Wednesday, January 14, 2009

Buttermilk Pancake Night

It's 2:30 in the morning, and my apartment still smells like buttermilk pancakes, mmm. SJ and I held a breakfast dinner at my place tonight, and the pancakes (one batch made from a buttermilk cornbread recipe and the other from an actual buttermilk pancake recipe) were divine. I've got my favorite poprock CD playing on my flat-screen tv- “Drops of Jupiter”, Augustana's “Boston”, Something Corporate's “Konstantine”, and the like.
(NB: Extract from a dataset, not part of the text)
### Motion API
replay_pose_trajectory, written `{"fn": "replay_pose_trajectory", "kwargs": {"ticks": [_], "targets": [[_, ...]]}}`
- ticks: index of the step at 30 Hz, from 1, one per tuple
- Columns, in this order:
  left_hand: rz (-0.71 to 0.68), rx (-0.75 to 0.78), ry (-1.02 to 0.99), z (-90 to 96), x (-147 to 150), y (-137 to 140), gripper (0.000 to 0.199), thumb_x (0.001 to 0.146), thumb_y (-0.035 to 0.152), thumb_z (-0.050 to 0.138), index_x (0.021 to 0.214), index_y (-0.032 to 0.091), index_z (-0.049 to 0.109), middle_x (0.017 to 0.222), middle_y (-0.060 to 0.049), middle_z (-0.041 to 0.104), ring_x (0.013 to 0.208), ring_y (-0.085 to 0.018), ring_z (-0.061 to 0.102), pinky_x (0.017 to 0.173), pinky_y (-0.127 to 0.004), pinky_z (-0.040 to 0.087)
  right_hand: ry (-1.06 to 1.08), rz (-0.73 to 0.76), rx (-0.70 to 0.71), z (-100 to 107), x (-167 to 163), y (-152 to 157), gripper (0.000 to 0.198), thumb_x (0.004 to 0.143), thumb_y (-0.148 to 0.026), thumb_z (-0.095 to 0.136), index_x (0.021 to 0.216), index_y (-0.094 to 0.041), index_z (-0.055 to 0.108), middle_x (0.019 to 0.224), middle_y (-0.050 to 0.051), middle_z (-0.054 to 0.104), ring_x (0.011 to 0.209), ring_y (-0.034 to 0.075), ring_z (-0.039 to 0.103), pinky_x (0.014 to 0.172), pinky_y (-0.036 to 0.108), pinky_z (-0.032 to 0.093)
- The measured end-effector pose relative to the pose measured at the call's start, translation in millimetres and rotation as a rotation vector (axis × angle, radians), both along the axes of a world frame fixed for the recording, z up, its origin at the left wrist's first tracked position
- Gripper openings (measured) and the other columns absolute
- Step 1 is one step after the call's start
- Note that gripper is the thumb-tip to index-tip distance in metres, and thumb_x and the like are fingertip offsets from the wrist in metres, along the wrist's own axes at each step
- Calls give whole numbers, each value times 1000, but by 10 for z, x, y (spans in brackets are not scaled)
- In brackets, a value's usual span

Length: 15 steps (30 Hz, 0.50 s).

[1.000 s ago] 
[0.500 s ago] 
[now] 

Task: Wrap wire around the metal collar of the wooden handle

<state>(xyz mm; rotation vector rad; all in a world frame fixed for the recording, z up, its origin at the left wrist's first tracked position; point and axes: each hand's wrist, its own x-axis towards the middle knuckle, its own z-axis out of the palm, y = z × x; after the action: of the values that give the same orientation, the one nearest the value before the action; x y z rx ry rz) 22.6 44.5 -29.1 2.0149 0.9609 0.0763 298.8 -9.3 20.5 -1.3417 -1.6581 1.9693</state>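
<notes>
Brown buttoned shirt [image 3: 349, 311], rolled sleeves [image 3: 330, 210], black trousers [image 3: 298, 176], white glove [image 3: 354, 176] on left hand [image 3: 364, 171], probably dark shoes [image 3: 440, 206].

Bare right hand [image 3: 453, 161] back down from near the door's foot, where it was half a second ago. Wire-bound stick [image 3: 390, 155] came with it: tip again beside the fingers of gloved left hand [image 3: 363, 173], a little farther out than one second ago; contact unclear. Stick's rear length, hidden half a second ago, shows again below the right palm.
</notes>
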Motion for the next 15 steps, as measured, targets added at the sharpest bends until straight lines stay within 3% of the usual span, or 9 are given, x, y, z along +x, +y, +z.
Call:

One more day, and it's the weekend again, I can do it! 


I talked with Sarah online tonight and learned that she'd met up with a couple of our old teachers over winter break. She said they looked exactly the same, though it's been what...6 and 11 years. Wow...They taught me, and now I'm doing what they're doing! As a first-year teacher here in Kurdistan, I often think about my own teachers and especially Mr. and Mrs. Chon, who taught me, Sarah, and James all throughout elementary, middle and high school every Saturday. I often thank my lucky stars that I don't have to teach the kids like the ones I went to middle school with, or the disrespectful Korean kids I went to hakwon with. Some were good, but some were so bad, it's no wonder he got a heart attack that one year. I feel their influence in my classroom even so far away and so long ago. Just as they had us memorize all the squares from 11x11 up to 21x21, I challenged my 2nd graders to do the same. Some of them actually succeeded, and these are the ones who I can see are far more brilliant than I was when I was their age, and who will be far more brilliant than me by the time they are my age. Then there are the ones who, no matter how many times I drill them, can't seem to retain anything. Today, I spent like 20 minutes after school, helping one of my 2nd graders memorize 9x9, 9x8, and 9x7. 


“9 times 8 is 72. 9 times 8 is 72. 9 times 8 is 72,” we chanted together.


“What's 9 times 8?” I then asked.


Nothing. Nothing! We just said it!


“We just said it, Raen!” I said in semi-frustrated, semi-encouraging tones, if that is even possible.


Sigh...hopefully, she will practice during the car ride home and in the bathroom like I told her to. Just like Mr. Chon told us to at hakwon. “The best place to study is in the bathroom,” he used to tell us kids. Of course, we would giggle at the idea, just as my 2nd graders giggle when I say it to them. One day, Shano came up to me and said “Miss? At home, I can't go to the bathroom because I don't want to practice my times tables.” Hehe. Silly kids. I love how they their jokes always fall flat because their English is still stilted.